Шрифт:
Интервал:
Закладка:
В движении на космодроме наметился порядок. Над центром зависли пилотируемые перехватчики, ведущие за собой по два-три беспилотных. Плазмоидные орудия с их плоскими щелями-дулами, шагающие танки на высоких складных ногах, лазерные самоходные пушки, сложившие крылья и застывшие в метре над поверхностью – все построились напротив памятника. Рядом перестраивались модули управления с торчащими во все стороны оптическими генераторами и клубящимися миражами. Миражи убедительно изображали танки и пушки, чтобы ввести в заблуждение противника.
Один из модулей повернулся к миражному памятнику, новое изображение смешалось с его миражом, и в поднятой руке верхней фигуры засверкала золотом миражная кружка с пенящимся пивом. Модуль обошел памятник на своих шести ногах, как земной жук, но мираж продолжал держаться в новом виде. Насколько я знал, высшим шиком в таком случае считалось пройти весь парад вдоль Проспекта и, не сдвинув, удержать кружку на памятнике до конца. Десять лет назад рассказывали даже, что Хантер делает вид, будто ничего не заметил, если пивной мираж до конца парада устоит на руке памятника неподвижно, но устраивает разнос с официальным выговором за нарушение дисциплины, если кружка хоть раз дрогнет.

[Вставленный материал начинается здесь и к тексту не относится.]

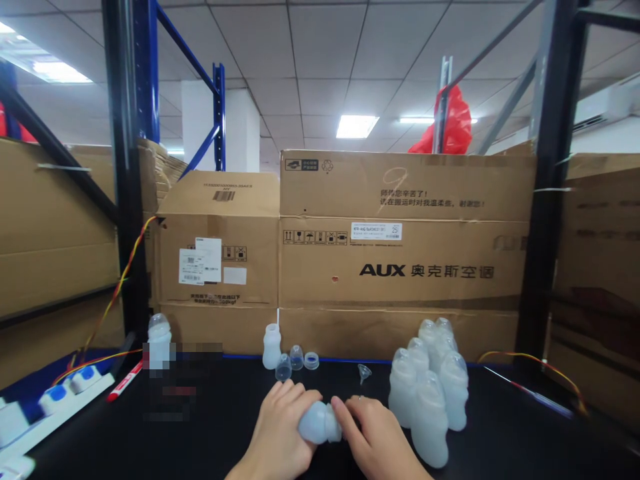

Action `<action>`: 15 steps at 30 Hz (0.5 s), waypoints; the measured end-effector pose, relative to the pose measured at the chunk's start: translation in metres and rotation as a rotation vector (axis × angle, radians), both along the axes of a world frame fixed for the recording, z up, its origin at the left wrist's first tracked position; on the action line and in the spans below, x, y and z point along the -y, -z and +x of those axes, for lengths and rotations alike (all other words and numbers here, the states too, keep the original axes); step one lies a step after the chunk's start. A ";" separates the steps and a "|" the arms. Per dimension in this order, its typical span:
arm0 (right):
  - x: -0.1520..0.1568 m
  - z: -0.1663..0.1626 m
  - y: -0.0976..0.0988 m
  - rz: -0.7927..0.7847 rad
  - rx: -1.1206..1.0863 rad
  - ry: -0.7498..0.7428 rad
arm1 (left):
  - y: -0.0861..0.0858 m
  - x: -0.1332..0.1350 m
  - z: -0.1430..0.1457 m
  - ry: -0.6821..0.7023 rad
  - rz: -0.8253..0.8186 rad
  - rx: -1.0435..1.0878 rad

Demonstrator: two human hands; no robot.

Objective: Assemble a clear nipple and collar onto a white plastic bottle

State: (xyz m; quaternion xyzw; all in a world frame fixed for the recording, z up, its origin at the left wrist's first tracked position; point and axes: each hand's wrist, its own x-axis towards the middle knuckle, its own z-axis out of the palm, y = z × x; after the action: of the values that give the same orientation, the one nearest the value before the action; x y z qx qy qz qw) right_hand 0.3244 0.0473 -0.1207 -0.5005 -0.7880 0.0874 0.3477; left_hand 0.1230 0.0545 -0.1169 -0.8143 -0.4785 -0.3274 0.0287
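A translucent white baby bottle lies tipped on its side between my hands, low in the middle of the head view. My left hand is wrapped round its body. At the neck end, my right hand grips with thumb and fingers; part of that end is hidden by the fingers. Beyond my hands stand an uncapped bottle, two transparent dome caps, one here and one beside it, and a collar ring. A small transparent funnel lies past my right hand.
Several capped bottles stand grouped on the right. Another bottle is at the far left, by a red marker and a power strip. A pen lies right. Cardboard walls the back; black posts flank the black tabletop.
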 end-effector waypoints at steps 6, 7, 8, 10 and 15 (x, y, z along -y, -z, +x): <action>0.001 0.004 -0.003 -0.042 -0.040 -0.234 | 0.002 -0.005 -0.007 -0.006 0.004 0.059; 0.001 0.004 -0.004 -0.063 -0.013 -0.235 | 0.005 -0.006 -0.009 0.012 0.010 0.044; 0.000 0.004 -0.004 -0.077 0.016 -0.217 | 0.008 -0.008 -0.011 0.030 0.021 0.029; -0.002 0.003 -0.003 -0.081 0.071 -0.163 | 0.016 -0.013 -0.012 0.055 0.078 0.010; -0.011 -0.001 0.008 -0.107 0.015 -0.109 | 0.029 -0.025 -0.013 0.067 0.287 -0.160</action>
State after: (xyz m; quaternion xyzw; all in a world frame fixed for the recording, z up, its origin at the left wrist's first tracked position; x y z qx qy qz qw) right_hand 0.3231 0.0585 -0.1287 -0.4756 -0.8108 0.1443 0.3091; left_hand 0.1095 0.0794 -0.1454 -0.8407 -0.3958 -0.3271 0.1718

На мгновение дорожка Проспекта ушла у меня из-под ног – это взлетели перехватчики с гравидвигателями, рассыпая вокруг себя в черноте космического неба ярко сверкающие облачка нанопыли – красные, зеленые, серебристые. Следом полетели фигурные миражи с гербом Союза Северного Полушария и эмблемой Галактического Арбитража – перекрещенными разноцветными орбитами.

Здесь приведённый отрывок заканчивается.